:: Problem ::
In the records below, some lines hold the word "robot". Copy each of those lines.

• • •

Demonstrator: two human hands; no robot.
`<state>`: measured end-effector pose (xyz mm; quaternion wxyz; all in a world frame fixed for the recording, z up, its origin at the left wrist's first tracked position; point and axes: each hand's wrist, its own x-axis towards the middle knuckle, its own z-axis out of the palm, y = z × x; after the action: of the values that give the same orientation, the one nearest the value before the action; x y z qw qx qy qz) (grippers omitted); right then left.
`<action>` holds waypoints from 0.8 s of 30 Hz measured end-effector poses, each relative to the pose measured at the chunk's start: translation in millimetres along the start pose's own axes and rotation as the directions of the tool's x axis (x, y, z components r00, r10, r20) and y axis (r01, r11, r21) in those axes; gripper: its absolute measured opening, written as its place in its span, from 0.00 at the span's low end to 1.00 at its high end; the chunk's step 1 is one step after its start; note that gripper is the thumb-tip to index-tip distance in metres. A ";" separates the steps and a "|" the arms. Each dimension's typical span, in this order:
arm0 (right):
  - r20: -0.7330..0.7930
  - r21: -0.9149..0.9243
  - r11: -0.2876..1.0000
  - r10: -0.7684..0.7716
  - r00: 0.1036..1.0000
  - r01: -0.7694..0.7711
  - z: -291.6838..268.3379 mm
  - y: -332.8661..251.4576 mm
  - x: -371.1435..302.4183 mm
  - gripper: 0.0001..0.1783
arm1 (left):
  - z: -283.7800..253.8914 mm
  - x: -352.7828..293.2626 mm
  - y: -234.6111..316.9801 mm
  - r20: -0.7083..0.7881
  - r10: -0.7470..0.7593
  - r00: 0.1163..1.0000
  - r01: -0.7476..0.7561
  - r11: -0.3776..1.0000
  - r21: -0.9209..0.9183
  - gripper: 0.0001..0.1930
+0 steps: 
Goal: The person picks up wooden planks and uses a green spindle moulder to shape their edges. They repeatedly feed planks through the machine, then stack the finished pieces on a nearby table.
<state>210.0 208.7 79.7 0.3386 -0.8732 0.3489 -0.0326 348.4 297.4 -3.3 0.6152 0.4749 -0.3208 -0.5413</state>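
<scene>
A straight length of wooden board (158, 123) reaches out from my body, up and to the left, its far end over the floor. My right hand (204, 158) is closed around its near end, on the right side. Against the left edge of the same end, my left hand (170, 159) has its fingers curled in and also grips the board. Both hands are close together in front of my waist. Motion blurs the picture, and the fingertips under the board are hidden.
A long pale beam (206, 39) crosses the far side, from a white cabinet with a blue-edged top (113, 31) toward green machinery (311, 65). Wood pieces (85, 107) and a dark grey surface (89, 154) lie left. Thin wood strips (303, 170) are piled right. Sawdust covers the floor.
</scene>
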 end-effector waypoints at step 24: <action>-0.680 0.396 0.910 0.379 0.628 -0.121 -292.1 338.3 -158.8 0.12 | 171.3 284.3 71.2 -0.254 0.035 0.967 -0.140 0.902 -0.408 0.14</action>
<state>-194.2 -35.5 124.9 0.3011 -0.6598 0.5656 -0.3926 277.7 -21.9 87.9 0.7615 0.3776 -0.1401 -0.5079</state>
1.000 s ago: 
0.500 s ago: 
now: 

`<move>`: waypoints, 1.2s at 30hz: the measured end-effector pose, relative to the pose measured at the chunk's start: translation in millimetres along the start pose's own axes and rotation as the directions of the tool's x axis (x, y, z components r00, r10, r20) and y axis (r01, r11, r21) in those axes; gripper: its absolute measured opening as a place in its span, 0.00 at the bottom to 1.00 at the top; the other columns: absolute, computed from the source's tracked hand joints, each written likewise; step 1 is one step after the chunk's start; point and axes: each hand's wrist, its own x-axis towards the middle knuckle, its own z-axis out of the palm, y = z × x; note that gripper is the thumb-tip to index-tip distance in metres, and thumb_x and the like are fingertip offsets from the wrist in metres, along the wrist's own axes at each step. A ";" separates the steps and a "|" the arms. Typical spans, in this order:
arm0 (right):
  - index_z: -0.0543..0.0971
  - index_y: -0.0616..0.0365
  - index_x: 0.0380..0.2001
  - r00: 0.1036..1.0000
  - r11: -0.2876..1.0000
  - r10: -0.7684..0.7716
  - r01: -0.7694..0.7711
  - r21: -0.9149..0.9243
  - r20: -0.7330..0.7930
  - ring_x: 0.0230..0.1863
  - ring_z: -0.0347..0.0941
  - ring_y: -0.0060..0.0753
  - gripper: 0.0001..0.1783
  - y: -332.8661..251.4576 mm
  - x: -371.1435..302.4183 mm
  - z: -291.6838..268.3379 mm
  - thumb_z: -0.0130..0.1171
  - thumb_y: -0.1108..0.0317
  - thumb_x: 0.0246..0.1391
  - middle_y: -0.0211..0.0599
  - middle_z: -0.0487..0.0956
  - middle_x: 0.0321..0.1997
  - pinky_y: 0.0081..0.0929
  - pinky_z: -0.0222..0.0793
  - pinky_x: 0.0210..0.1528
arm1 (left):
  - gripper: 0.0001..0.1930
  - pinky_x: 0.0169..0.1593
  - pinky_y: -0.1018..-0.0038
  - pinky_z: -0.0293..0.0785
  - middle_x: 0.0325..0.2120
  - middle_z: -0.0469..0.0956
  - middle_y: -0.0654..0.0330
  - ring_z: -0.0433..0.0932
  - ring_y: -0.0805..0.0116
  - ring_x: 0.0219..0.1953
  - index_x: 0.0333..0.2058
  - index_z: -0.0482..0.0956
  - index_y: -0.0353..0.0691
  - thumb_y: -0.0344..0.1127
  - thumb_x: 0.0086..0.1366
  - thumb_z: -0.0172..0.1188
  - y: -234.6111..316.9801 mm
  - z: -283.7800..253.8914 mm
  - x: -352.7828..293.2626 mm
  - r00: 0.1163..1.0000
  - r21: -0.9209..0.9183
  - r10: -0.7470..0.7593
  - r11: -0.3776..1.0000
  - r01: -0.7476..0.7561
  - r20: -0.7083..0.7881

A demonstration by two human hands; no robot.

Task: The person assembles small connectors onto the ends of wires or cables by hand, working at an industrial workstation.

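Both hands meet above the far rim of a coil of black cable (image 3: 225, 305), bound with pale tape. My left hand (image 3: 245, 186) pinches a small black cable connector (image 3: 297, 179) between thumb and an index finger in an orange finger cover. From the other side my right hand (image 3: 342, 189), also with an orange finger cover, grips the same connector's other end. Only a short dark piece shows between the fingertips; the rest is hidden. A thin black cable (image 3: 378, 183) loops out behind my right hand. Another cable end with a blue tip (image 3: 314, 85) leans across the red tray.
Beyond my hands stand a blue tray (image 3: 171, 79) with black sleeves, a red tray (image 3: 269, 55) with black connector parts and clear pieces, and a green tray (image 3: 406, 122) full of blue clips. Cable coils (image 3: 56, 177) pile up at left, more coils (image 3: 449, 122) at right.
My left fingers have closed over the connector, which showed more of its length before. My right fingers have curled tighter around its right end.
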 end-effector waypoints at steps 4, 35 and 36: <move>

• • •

:: Output of the exercise ::
Demonstrator: two human hands; no robot.
A demonstration by two human hands; no robot.

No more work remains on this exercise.